Closed srollinet closed 6 years ago

srollinet commented 6 years ago

Hello,

I try to make an existing registered singleton implement IHandleMessages<> How to register it correctly?

services.AddSingleton<IHostedService, MyService>();
services.AddSingleton<IHandleMessages<MyMessage>>(x => x.GetService<MyService>()); //Throws an exception when message is sent
//services.AutoRegisterHandlersFromAssemblyOf<MyService>(); //Creates a new instance everytime
services.AddRebus(configure => configure
    .Logging(l => l.Console())
    .Transport(t => t.UseInMemoryTransport(new InMemNetwork(), "Local"))
    .Routing(r => r.TypeBased().Map<MyMessage>("Local"))
);

If I register it via services.AutoRegisterHandlersFromAssemblyOf<MyService>(); a new instance is created everytime. If I register it manually via services.AddSingleton<IHandleMessages<MyMessage>>(x => x.GetService<MyService>()); I have an exception when the message is sent

Value cannot be null. Parameter name: handler at Rebus.Pipeline.Receive.HandlerInvoker1..ctor(Func1 action, Object handler, ITransactionContext transactionContext) at Rebus.Pipeline.Receive.ActivateHandlersStep.<>c__DisplayClass4_01.<GetHandlerInvokers>b__0(IHandleMessages1 handler) at System.Linq.Enumerable.WhereSelectEnumerableIterator2.MoveNext() at System.Collections.Generic.List1..ctor(IEnumerable1 collection) at System.Linq.Enumerable.ToList[TSource](IEnumerable1 source) at Rebus.Pipeline.Receive.ActivateHandlersStep.d__4`1.MoveNext() --- End of stack trace from previous location where exception was thrown --- at System.Runtime.ExceptionServices.ExceptionDispatchInfo.Throw()

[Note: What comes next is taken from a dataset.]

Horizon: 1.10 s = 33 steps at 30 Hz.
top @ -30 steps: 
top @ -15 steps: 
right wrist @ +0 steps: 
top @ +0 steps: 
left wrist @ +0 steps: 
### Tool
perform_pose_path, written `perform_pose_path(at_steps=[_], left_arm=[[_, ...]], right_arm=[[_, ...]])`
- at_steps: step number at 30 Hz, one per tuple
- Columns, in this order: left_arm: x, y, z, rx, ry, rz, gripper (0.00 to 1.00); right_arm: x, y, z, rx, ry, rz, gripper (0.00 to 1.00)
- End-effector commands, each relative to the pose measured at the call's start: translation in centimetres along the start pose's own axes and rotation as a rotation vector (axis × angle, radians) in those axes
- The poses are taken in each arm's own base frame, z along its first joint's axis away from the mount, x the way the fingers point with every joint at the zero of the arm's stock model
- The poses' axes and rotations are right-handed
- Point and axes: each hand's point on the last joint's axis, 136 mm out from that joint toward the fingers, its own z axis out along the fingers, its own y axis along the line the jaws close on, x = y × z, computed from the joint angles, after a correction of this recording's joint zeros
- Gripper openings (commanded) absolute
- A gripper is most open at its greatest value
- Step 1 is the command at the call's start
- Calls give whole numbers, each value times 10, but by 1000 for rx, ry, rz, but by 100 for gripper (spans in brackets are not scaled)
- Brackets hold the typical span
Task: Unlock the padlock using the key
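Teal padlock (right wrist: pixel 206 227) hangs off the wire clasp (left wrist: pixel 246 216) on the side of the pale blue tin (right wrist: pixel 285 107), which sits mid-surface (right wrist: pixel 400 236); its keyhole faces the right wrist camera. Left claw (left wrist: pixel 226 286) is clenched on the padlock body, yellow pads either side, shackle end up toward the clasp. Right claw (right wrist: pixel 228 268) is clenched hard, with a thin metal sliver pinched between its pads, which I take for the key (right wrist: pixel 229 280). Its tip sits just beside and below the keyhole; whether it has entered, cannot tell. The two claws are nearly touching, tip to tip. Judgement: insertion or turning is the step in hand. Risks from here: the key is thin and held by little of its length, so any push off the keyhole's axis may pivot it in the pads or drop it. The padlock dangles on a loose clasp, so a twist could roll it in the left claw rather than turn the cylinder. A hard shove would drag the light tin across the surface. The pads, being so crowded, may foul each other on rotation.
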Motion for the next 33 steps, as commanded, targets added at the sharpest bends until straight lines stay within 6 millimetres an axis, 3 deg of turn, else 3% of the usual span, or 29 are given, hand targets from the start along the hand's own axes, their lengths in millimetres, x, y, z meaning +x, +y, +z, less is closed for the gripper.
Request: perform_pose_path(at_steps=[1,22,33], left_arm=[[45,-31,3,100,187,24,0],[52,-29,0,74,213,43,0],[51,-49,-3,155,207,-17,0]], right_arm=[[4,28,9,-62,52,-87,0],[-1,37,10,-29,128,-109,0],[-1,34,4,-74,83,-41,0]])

Is this a bad idea to try to use an existing singleton? I can probably add a new class that implements the handler and where I inject my singleton service. But if it is possible I would like to avoid it.

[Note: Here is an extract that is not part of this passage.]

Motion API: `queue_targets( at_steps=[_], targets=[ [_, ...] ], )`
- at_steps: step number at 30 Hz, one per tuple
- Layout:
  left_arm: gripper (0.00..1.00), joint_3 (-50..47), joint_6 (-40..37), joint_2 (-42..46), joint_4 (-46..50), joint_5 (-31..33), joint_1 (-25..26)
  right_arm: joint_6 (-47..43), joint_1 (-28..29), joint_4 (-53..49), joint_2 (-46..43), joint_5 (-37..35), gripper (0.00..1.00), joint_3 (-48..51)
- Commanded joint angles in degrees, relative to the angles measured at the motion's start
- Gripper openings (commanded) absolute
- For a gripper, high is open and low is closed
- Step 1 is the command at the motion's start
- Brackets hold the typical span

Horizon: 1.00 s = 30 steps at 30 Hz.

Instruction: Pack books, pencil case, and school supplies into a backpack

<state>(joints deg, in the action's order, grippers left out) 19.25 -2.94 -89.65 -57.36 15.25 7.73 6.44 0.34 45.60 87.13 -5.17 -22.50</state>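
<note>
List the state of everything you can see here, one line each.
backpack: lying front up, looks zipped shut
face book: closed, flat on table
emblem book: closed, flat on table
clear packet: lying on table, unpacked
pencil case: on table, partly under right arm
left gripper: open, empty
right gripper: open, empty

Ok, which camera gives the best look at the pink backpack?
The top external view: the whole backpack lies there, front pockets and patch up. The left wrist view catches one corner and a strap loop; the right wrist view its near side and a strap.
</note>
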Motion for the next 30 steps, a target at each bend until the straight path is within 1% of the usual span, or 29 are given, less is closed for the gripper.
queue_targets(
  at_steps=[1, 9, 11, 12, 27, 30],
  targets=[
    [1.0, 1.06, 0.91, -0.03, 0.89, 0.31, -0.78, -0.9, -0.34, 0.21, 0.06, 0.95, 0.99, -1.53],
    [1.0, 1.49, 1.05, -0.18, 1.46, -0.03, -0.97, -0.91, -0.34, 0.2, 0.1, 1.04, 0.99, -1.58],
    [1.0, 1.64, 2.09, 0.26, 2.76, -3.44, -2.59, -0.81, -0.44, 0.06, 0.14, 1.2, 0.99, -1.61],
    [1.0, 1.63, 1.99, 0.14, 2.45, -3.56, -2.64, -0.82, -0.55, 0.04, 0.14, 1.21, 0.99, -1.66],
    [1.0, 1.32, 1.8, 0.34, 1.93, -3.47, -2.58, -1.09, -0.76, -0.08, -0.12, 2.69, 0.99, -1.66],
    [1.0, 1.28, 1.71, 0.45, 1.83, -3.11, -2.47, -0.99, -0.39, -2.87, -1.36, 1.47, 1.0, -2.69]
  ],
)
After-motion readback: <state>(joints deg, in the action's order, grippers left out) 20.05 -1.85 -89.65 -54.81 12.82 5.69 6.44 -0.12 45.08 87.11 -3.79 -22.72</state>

mookid8000 commented 6 years ago

Is this a bad idea to try to use an existing singleton?

Yes πŸ˜„

Generally, it just makes the world easier to live in, when handlers and injected services are transient.

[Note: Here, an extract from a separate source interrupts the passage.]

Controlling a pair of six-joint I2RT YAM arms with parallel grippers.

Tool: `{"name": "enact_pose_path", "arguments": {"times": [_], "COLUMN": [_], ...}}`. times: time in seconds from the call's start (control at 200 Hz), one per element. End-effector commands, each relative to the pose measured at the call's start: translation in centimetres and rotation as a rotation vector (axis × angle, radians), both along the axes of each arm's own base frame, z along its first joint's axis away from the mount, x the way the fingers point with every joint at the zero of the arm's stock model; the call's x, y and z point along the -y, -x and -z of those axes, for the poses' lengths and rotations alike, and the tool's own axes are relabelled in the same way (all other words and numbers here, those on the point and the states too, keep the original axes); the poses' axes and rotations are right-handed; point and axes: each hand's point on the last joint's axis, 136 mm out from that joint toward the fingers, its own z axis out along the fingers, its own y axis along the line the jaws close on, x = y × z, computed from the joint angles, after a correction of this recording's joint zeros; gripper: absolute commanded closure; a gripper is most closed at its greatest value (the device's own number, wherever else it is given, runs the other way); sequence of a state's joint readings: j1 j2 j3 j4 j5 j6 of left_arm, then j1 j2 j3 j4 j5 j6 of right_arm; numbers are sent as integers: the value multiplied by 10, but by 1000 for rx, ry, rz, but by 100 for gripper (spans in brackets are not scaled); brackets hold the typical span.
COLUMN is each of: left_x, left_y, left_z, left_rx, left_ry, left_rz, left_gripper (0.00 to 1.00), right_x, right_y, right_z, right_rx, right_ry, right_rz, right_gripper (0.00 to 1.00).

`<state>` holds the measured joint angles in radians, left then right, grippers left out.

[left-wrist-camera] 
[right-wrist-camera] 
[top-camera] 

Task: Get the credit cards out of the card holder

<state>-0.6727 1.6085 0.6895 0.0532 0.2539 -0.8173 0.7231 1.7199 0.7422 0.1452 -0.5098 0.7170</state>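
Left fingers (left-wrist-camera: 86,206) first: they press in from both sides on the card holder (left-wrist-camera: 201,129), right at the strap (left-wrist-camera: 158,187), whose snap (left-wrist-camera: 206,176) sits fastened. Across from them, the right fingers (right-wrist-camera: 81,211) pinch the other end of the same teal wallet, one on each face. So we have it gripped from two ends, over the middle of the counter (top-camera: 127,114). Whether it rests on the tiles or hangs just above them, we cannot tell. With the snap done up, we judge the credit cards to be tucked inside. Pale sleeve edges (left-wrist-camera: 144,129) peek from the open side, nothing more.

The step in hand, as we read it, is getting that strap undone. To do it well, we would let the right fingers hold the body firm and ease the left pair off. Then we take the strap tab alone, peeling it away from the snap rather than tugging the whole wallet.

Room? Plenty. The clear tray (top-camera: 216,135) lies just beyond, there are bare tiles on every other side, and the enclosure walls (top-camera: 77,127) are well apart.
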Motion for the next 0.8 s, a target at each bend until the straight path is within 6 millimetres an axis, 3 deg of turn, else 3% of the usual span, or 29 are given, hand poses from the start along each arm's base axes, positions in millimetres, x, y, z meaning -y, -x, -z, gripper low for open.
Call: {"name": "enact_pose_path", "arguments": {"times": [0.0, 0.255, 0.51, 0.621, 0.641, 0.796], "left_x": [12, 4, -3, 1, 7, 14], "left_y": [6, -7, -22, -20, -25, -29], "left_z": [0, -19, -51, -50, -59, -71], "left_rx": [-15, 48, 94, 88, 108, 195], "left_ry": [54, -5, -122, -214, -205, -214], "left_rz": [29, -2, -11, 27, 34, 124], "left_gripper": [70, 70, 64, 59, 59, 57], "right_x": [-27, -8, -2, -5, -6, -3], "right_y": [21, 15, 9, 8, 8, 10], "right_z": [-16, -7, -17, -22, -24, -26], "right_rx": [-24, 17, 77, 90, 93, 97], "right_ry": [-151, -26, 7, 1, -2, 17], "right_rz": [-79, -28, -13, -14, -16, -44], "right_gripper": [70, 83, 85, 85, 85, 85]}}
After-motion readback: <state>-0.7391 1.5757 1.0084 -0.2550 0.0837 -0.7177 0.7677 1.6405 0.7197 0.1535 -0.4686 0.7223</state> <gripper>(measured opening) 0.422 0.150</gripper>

And then, once in a while, you need to register a singleton, but then please remember that everything that singleton gets injected gets scoped to the lifestyle of the singleton, meaning that the singleton must never have transient stuff injected.

I suggest you register the state that you need to share between handlers in a dedicated component, and then you let a reference to that be injected in your - transient! 😁 - handlers.